Below are the records; pull every line that includes "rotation".
═════ Source information
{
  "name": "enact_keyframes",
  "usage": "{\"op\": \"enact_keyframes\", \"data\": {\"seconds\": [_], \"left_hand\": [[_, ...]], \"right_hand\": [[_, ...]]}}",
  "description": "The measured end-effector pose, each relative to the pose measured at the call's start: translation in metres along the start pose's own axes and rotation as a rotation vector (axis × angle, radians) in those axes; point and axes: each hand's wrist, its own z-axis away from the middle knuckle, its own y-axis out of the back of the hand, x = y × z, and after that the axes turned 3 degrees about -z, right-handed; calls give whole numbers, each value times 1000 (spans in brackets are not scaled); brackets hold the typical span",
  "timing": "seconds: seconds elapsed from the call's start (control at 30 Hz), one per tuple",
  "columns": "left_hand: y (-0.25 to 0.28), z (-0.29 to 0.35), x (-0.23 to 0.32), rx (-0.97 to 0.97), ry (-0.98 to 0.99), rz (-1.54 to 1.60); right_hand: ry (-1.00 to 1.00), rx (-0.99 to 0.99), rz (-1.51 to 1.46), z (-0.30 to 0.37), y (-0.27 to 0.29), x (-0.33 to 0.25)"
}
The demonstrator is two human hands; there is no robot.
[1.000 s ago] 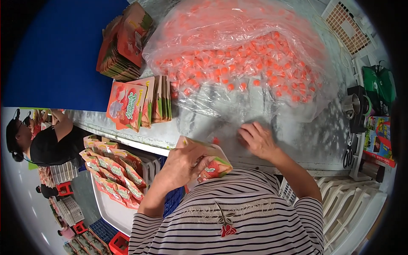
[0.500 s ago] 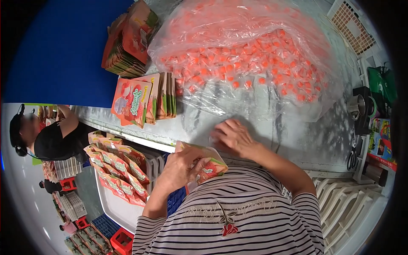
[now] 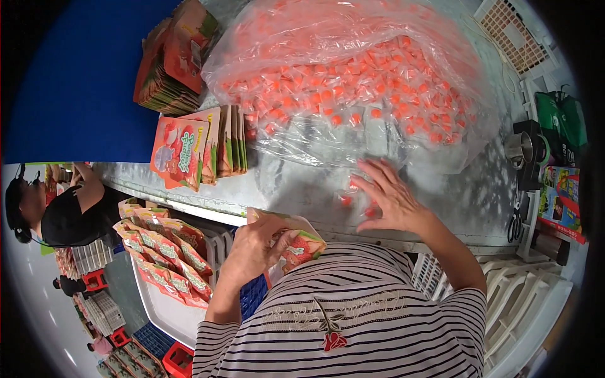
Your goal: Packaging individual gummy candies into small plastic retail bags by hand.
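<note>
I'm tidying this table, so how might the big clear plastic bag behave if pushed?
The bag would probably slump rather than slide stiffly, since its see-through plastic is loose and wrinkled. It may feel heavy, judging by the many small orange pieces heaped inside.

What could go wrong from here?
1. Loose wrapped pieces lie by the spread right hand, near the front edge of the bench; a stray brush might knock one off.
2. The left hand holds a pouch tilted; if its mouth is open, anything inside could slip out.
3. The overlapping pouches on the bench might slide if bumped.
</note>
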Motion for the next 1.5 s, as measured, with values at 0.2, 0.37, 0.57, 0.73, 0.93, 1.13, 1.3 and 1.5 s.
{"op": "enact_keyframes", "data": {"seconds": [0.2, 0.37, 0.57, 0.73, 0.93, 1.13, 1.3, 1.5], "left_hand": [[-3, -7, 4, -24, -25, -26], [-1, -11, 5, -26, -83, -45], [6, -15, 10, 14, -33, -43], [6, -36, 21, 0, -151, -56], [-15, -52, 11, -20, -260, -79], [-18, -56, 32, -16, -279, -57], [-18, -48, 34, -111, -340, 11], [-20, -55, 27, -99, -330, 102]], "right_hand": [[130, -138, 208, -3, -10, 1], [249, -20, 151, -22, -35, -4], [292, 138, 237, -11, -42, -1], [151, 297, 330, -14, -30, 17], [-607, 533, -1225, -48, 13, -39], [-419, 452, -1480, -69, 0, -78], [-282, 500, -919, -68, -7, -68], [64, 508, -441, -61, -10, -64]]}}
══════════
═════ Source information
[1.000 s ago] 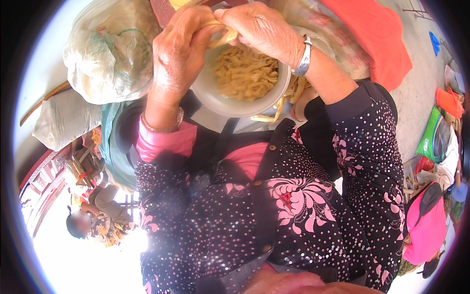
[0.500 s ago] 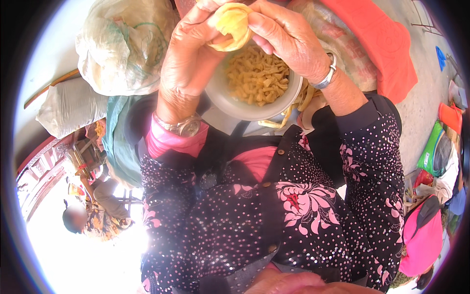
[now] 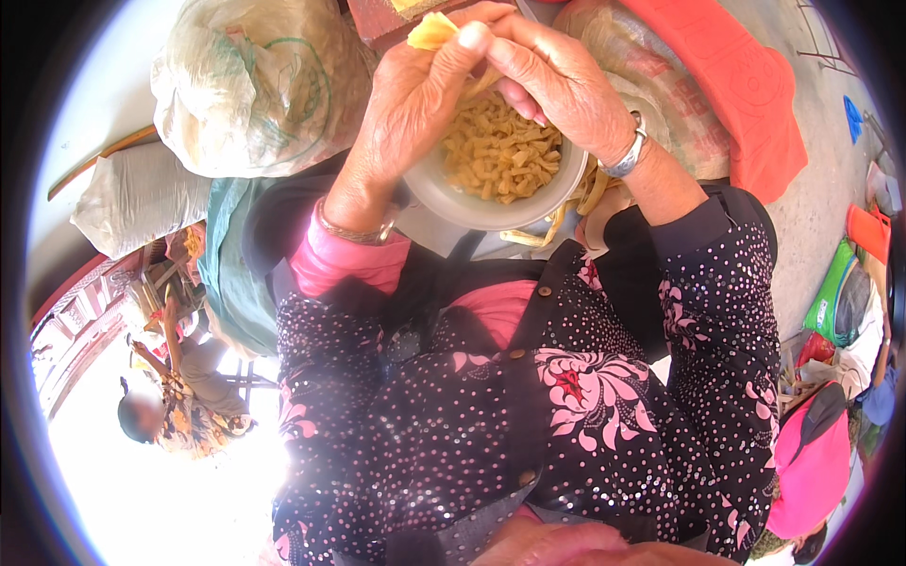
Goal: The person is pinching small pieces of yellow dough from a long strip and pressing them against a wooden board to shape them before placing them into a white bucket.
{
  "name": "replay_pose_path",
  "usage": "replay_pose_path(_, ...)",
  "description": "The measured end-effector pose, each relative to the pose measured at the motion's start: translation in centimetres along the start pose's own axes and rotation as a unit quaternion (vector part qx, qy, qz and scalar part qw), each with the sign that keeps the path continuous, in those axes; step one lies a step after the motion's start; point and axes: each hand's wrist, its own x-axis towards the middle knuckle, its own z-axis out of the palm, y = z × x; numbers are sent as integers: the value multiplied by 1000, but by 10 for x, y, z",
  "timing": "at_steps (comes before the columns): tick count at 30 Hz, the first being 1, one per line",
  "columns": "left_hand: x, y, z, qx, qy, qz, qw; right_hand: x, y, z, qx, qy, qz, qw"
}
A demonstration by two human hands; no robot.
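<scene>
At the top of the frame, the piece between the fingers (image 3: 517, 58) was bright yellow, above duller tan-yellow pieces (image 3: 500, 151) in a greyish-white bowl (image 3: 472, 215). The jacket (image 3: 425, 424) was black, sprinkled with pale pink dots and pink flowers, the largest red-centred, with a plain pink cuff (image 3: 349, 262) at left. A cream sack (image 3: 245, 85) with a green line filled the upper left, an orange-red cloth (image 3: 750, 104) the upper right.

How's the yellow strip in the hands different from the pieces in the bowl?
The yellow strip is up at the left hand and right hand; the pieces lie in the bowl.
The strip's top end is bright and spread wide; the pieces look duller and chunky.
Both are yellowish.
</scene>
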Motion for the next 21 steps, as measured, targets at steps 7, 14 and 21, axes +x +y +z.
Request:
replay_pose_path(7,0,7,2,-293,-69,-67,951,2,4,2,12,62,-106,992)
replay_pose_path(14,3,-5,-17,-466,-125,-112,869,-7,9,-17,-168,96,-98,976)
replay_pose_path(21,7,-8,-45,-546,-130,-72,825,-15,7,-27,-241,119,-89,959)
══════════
**Finished task:**
  "description": "The measured end-effector pose, each relative to the pose measured at the call's start: translation in metres along the start pose's own axes and rotation as a rotation vector (axis × angle, radians) in those axes; point and axes: each hand's wrist, its own z-axis away from the middle knuckle, its own y-axis out of the back of the hand, x = y × z, and after that the axes turned 3 degrees about -z, right-handed; calls give whole numbers, each value times 1000 (spans in brackets are not scaled); brackets hold the typical span",
  "description": "The measured end-effector pose, each relative to the pose measured at the motion's start: translation in centimetres along the start pose's own axes and rotation as a unit quaternion (vector part qx, qy, qz and scalar part qw), each with the sign that keeps the path continuous, in those axes; step one lies a step after the motion's start; point and axes: each hand's wrist, its own x-axis towards the middle knuckle, its own z-axis out of the palm, y = z × x; numbers are sent as integers: the value multiplied by 1000, but by 10 for x, y, z",

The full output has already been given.